On-premise users: click in-app to access the full platform documentation for your version of DataRobot.

Authentication

The information in this section provides information on authentication in DataRobot.

Topic Describes...
SSO Configure DataRobot and an external Identity Provider (IdP) for user authentication via single sign-on (SSO).
Two-factor authentication Set up two-factor authentication (2FA).
API key management Access tools for working with prediction requests for the DataRobot API.

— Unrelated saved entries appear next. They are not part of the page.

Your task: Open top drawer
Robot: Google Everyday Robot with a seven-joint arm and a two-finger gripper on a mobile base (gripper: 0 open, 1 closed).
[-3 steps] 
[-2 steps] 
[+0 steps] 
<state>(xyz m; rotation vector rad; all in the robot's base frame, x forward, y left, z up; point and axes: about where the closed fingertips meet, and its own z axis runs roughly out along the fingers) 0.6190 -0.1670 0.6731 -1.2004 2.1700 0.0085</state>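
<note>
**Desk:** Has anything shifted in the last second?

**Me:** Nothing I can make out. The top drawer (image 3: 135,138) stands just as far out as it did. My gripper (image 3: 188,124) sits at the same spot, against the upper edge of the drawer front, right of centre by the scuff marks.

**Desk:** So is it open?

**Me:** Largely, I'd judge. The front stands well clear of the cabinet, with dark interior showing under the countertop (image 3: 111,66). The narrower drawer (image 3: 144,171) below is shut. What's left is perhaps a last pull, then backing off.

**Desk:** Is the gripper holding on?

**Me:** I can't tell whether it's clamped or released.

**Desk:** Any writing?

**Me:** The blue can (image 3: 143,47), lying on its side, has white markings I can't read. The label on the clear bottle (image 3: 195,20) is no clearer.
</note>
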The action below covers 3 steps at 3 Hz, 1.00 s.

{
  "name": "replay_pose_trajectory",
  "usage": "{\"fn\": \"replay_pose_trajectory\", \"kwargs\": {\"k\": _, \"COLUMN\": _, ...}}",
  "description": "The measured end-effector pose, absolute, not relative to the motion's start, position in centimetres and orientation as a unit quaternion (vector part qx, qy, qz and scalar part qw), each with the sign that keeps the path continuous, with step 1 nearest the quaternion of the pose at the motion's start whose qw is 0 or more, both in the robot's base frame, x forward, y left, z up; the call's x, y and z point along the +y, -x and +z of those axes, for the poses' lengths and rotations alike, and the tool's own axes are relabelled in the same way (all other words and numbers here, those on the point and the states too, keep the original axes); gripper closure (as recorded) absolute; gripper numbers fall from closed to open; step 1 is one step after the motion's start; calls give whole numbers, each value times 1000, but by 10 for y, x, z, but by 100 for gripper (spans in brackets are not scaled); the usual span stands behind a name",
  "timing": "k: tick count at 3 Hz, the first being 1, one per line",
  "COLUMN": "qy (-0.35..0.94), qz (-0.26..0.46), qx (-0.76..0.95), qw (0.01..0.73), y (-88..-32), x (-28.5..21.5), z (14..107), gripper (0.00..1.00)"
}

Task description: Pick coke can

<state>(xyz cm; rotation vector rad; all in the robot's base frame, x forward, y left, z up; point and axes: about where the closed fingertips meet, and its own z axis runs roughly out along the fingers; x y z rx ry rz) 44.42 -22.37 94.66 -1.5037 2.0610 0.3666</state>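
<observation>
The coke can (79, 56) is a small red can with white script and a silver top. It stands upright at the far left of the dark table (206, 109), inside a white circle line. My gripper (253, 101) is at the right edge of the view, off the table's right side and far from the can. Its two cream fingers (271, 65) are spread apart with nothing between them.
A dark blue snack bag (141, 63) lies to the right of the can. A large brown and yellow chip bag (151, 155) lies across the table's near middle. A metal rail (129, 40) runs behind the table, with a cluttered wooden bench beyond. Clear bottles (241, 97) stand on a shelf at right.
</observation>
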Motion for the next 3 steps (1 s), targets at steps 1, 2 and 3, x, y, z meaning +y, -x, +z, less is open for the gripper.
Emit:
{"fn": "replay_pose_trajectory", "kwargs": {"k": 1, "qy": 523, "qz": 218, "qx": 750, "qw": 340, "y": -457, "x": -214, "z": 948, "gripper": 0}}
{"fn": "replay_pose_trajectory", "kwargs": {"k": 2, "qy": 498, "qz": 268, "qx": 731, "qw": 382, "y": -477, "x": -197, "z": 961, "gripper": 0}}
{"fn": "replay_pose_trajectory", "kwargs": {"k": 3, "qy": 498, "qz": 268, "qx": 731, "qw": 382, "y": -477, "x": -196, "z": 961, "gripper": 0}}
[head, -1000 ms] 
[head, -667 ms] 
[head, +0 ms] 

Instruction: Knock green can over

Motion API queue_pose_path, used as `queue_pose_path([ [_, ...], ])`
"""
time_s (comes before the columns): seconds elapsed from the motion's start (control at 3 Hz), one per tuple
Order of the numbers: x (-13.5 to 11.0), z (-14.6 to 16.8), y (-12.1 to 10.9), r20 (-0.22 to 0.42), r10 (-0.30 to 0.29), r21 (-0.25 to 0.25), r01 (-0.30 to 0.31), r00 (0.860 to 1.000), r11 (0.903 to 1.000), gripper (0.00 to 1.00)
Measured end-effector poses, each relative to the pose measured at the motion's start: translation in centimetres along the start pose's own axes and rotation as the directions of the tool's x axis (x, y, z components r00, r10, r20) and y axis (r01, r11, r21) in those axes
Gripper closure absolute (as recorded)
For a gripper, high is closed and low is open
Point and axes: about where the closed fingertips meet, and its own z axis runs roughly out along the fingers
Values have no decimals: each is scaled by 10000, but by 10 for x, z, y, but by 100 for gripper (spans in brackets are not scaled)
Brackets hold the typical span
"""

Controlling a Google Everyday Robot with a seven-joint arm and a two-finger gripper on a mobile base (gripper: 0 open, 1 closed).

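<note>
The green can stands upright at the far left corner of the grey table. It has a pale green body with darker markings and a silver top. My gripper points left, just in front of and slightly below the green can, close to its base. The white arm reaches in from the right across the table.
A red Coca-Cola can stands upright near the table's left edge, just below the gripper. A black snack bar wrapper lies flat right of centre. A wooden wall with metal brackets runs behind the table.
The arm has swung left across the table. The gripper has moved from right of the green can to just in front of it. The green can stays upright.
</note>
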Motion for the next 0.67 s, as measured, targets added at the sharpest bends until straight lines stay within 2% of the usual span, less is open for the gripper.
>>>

Authentication in DataRobot

DataRobot ensures authentication and security using a variety of techniques. When using the database connectivity feature, for example, you are prompted for your database username and password credentials each time you perform an operation that accesses your organization's data sources. The password is encrypted before passing through DataRobot components and is only decrypted when DataRobot establishes a connection to the database. DataRobot does not store the username or password in any format.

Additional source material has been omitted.